Goodbye and Good Riddance

Peace Advocate August 2024

Joe Biden called for defeat of Russia in Ukraine, March 26, 2022, Warsaw. Photo: White House/ Adam Schultz
Joe Biden called for defeat of Russia in Ukraine, March 26, 2022, Warsaw. Photo: White House/ Adam Schultz

by Hoffmann the Organizer

This week, the Democratic Party said goodbye to Joe Biden.  As he once again delivered a laundry list of his accomplishments – many good things we can ponder as we scrub away at history’s washboard – we still need to remember his signature achievement: bringing us into the most dangerously militarized world in many decades.  Even as the DNC rolled on to its climax, we discovered that Biden’s security apparatus has been planning for potential nuclear confrontation with Russia, China and North Korea, simultaneously, while Zelensky made renewed demands for the launch of our most powerful conventional weapons deep into Russian territory (NYT, 8/21/24).

Of course, Joe has to share the credit for this militarization with others: historic role models like Truman (Cold War, Korea), and Kennedy (Laos, the Bay of Pigs, Berlin, the Turkish-Cuban missile crisis), and Johnson (Vietnam); more recent firebugs like Dubya and Trump.

After all, the war with Russia came in stages: the warhead was armed in 2008, on Bush’s watch, with the new declaration of NATO expansion goals around Russia’s frontiers; it passed the fail-safe point in 2014, on Obama’s, with Maidan and Crimea; and it was given its final go-ahead with the unyielding US brinksmanship in the winter of 2021-2022.  Biden may have only presided over the latter stage, but that was the hair trigger for the war that followed.

So too the new cold war with China.  Trump banged that drum hard, but Biden went beyond theatrics and tariffs, mobilizing the Pacific rim for war as he escalated tension over Taiwan.

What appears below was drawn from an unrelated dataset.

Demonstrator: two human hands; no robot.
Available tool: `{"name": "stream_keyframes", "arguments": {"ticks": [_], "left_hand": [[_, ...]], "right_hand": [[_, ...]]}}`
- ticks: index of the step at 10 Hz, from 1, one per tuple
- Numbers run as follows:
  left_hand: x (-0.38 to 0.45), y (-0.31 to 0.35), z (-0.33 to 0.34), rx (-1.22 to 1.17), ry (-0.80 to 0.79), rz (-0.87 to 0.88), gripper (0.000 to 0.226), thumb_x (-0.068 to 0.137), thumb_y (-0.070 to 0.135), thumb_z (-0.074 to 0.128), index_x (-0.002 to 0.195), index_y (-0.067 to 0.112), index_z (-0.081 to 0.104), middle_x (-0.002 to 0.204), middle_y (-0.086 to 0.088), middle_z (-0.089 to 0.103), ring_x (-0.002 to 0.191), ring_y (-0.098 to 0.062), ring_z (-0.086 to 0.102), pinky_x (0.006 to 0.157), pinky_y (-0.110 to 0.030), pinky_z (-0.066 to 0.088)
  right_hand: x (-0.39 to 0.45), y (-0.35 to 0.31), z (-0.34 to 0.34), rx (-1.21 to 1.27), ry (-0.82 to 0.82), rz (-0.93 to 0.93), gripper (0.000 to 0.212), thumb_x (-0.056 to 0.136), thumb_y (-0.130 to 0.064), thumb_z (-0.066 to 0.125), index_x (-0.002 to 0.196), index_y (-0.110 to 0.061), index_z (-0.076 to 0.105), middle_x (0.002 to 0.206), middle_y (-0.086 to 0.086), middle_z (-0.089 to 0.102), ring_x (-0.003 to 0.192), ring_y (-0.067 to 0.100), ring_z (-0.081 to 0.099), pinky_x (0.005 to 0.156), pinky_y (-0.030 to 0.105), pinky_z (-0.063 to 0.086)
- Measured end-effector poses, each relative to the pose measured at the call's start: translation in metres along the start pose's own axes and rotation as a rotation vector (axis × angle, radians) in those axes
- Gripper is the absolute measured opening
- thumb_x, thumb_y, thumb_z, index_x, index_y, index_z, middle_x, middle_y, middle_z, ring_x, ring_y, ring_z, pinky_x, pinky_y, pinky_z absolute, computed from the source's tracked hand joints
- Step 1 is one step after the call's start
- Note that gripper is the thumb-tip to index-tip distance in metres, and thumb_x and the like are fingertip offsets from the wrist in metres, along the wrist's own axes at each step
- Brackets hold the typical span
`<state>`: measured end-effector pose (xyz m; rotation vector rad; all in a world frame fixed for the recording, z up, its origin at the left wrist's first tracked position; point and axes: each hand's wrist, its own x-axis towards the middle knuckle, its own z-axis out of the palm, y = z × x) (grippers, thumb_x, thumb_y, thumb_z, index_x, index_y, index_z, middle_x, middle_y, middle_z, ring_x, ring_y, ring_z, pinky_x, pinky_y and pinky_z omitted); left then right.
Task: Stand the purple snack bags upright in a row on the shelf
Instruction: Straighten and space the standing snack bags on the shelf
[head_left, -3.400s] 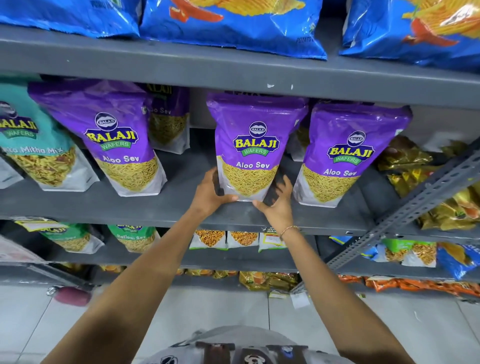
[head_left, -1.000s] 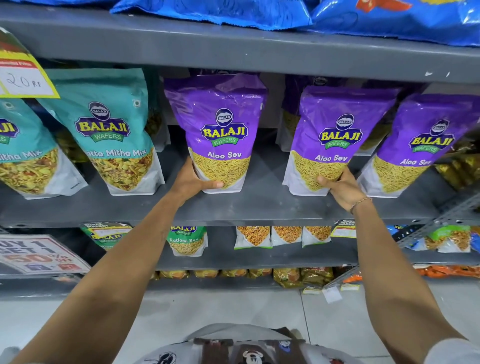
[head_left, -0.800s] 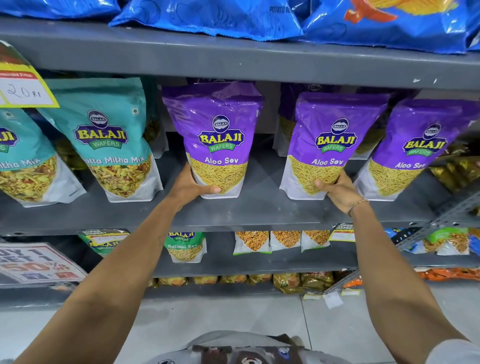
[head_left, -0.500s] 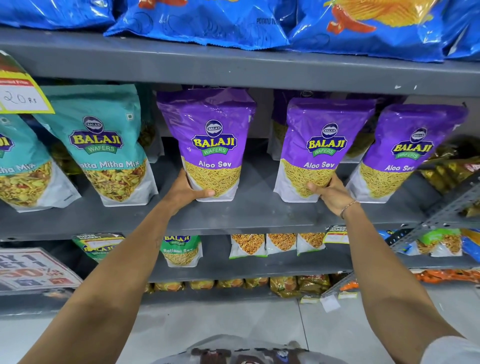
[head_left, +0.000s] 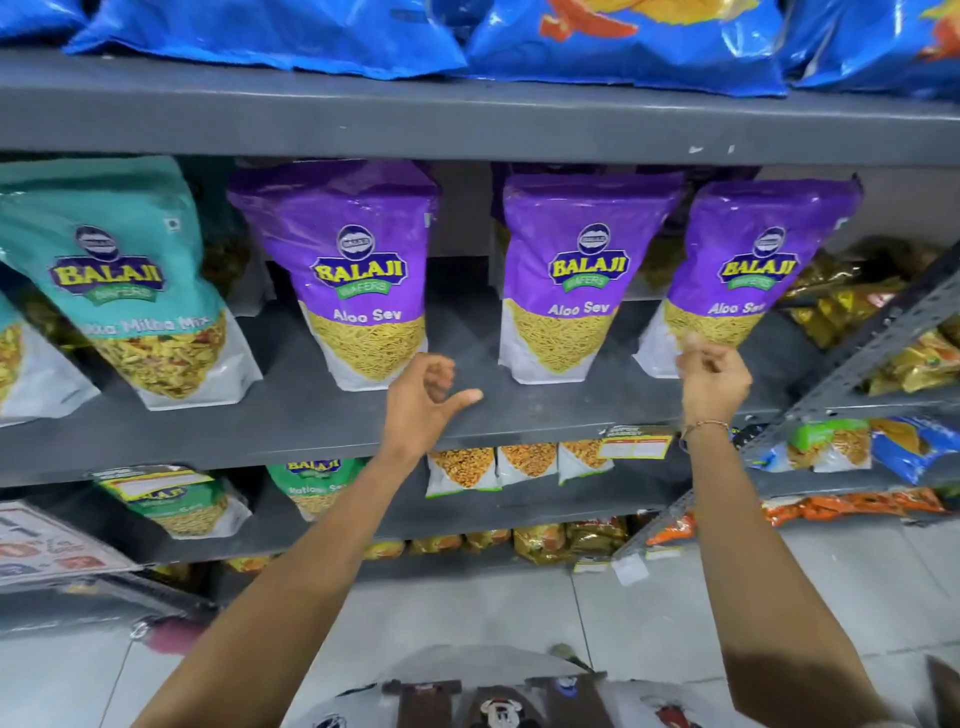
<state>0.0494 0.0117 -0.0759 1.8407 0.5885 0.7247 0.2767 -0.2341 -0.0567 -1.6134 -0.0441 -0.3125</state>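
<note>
At the left edge of the frame, on the grey middle shelf (head_left: 291, 415), a teal snack bag (head_left: 130, 280) leans a little to the left. Just right of it stands the first purple snack bag (head_left: 358, 270), upright, its base on the shelf board. Below and slightly right of that bag's lower corner, the left hand (head_left: 423, 397) hovers over the shelf's front part, holding nothing; its fingers are loosely curled and the thumb sticks out to the right, and it does not touch the bag. Right of centre, the second purple snack bag (head_left: 576, 275) stands upright, apart from the first with a bare strip of shelf between them. Next to it, in the right part of the frame, the third purple snack bag (head_left: 753, 270) tilts slightly rightward. The right hand (head_left: 714, 379) is raised in front of that bag's lower edge, fingers bunched; motion blur hides whether they pinch the bag. Blue bags (head_left: 623, 36) lie along the upper shelf.
</note>
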Motion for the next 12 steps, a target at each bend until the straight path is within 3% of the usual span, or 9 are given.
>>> {"name": "stream_keyframes", "arguments": {"ticks": [1,2,3,4,5,7,10,11,12], "left_hand": [[0.023,0.017,0.043,-0.029,-0.112,-0.043,0.099,0.063,0.025,0.088,0.142,0.011,0.029,0.144,-0.003,0.039,0.124,-0.01,0.043,0.102,-0.021,0.038],[0.041,0.023,0.072,0.029,-0.152,-0.102,0.128,0.059,0.026,0.09,0.15,0.007,0.002,0.159,-0.008,0.01,0.145,-0.017,0.017,0.113,-0.023,0.019],[0.051,0.026,0.1,-0.081,-0.092,-0.103,0.129,0.052,0.015,0.092,0.148,0.003,0.006,0.155,-0.012,0.022,0.141,-0.019,0.03,0.113,-0.025,0.028],[0.051,0.027,0.126,-0.111,0.012,-0.084,0.121,0.047,0.011,0.094,0.143,0.006,0.019,0.138,-0.004,0.037,0.125,-0.012,0.044,0.097,-0.012,0.042],[0.046,0.024,0.144,-0.15,0.128,-0.166,0.113,0.045,0.024,0.095,0.136,0.015,0.028,0.131,-0.001,0.049,0.119,-0.015,0.052,0.096,-0.028,0.047],[0.048,0.02,0.145,-0.07,0.175,-0.241,0.102,0.043,0.035,0.095,0.126,0.02,0.037,0.119,0.004,0.059,0.107,-0.014,0.059,0.09,-0.033,0.052],[0.043,0.031,0.136,-0.043,0.109,-0.251,0.103,0.052,0.033,0.092,0.135,0.022,0.031,0.124,0.01,0.052,0.111,-0.007,0.054,0.084,-0.019,0.047],[0.033,0.036,0.134,-0.072,0.107,-0.24,0.115,0.056,0.035,0.088,0.146,0.022,0.018,0.134,0.017,0.044,0.115,0.013,0.046,0.088,-0.008,0.042],[0.013,0.051,0.136,0.055,0.242,-0.188,0.112,0.076,0.042,0.074,0.151,0.014,-0.004,0.162,0.0,0.005,0.145,-0.005,0.012,0.112,-0.02,0.016]], "right_hand": [[0.034,-0.004,-0.029,-0.053,0.054,-0.028,0.028,0.082,-0.034,0.069,0.097,-0.016,0.054,0.106,0.007,0.046,0.084,0.008,0.05,0.077,0.007,0.042],[0.064,0.005,-0.043,-0.175,-0.205,0.126,0.083,0.079,-0.027,0.074,0.139,-0.006,0.021,0.141,0.01,0.026,0.126,0.015,0.034,0.106,0.022,0.032],[0.089,0.018,-0.054,-0.221,-0.451,0.215,0.107,0.075,-0.009,0.075,0.147,-0.016,-0.004,0.156,0.012,0.017,0.141,0.025,0.028,0.115,0.041,0.029],[0.108,0.028,-0.058,-0.314,-0.537,0.164,0.107,0.071,-0.005,0.078,0.147,-0.015,0.004,0.154,0.014,0.023,0.14,0.03,0.03,0.115,0.045,0.029],[0.118,0.045,-0.052,-0.217,-0.636,0.117,0.095,0.064,0.005,0.08,0.138,-0.006,0.022,0.138,0.009,0.046,0.126,0.026,0.048,0.108,0.044,0.04],[0.128,0.071,-0.053,-0.115,-0.664,0.07,0.089,0.058,-0.008,0.087,0.129,-0.014,0.034,0.114,-0.022,0.051,0.095,-0.022,0.053,0.074,0.001,0.045],[0.129,0.07,-0.055,-0.108,-0.692,0.109,0.099,0.058,-0.015,0.088,0.137,-0.02,0.028,0.132,-0.005,0.05,0.119,0.01,0.052,0.092,0.024,0.045],[0.123,0.068,-0.059,-0.119,-0.673,0.126,0.108,0.063,-0.02,0.086,0.144,-0.019,0.015,0.15,0.002,0.034,0.135,0.016,0.039,0.106,0.033,0.039],[0.088,0.057,-0.065,-0.199,-0.431,0.056,0.092,0.078,-0.033,0.073,0.147,-0.013,0.015,0.157,0.008,0.023,0.144,0.022,0.025,0.116,0.036,0.026]]}}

Just 20 years ago, the US and China were the Yin and Yang (or the Eloi and Morlocks, historian Niall Fergusen once quipped) of a single symbiotic political economy.  Europe had a similar trade symbiosis with Russia while the US and Russia were cooperating in the War on Terror.  None of this bore felicitous close examination, but it felt like there was some progress toward consciousness of our being “one world,” and that in turn offered hope for nuclear disarmament and addressing the environmental crisis, maybe even extreme economic inequality.

What a terrible detour we have been taken on by Mr. Biden.  It belies all the hopes he heralded with Build Back Better.  Instead, the funds he couldn’t get for home care and childcare were raised with vigor to arm three theaters of war, in Eurasia, the Pacific and the Middle East and enrich our arms industry.  As we fuel the destruction of infrastructure in Gaza, our own infrastructure continues to decay (the same edition of the New York Times cites a hundred billion dollars needed for our inter-urban rail system, a familiar number from debates on the arms package this year).

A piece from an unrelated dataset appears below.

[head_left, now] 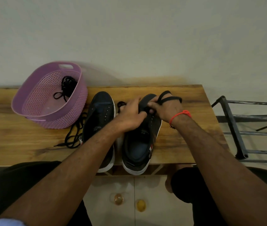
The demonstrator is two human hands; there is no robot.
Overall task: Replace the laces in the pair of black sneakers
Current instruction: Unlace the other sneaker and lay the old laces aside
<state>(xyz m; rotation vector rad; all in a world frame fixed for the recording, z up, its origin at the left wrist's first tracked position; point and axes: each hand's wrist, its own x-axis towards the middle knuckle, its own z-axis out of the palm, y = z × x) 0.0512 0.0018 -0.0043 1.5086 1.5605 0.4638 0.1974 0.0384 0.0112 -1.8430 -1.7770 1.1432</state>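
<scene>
A purple perforated basket (36, 101) stands at the left rear of the wooden tabletop (178, 144), against the wall. Inside it lies a bundle of black laces (66, 88). A dark metal rack (237, 128) stands on the floor just beyond the tabletop's right end. Below the front edge, two round knobs (130, 202) show on pale cabinet doors.

A loose black lace (75, 134) lies in coils on the tabletop between the basket and the left sneaker (100, 118), touching the sneaker's side. Both forearms cross the near half of the view and hide the left sneaker's heel part.

The two black sneakers stand side by side, toes toward the wall, heels overhanging the front edge. Both have white soles. The left sneaker's eyelets are bare. The right sneaker (139, 141) is tilted slightly (toe end covered by the hands).

The left hand (129, 115) has its grip curled over the right sneaker's tongue area. The right hand (165, 110), wearing an orange wrist thread (181, 115), pinches a flat black lace (170, 98), which loops over its back.
</scene>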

But the worst outcome is the lost years in constructing a peaceful world and restoring a human-sustaining ecosystem.  We must urgently walk back our wars with Russia and China and use the negotiations for ceasefire and conflict resolution to begin talks on nuclear disarmament and climate.

Meanwhile the next couple of months are about putting the Trump imp back in its bottle by electing Kamala Harris.  Then she has to lead us back to a sane foreign policy . . . or, more likely, we will need to lead her.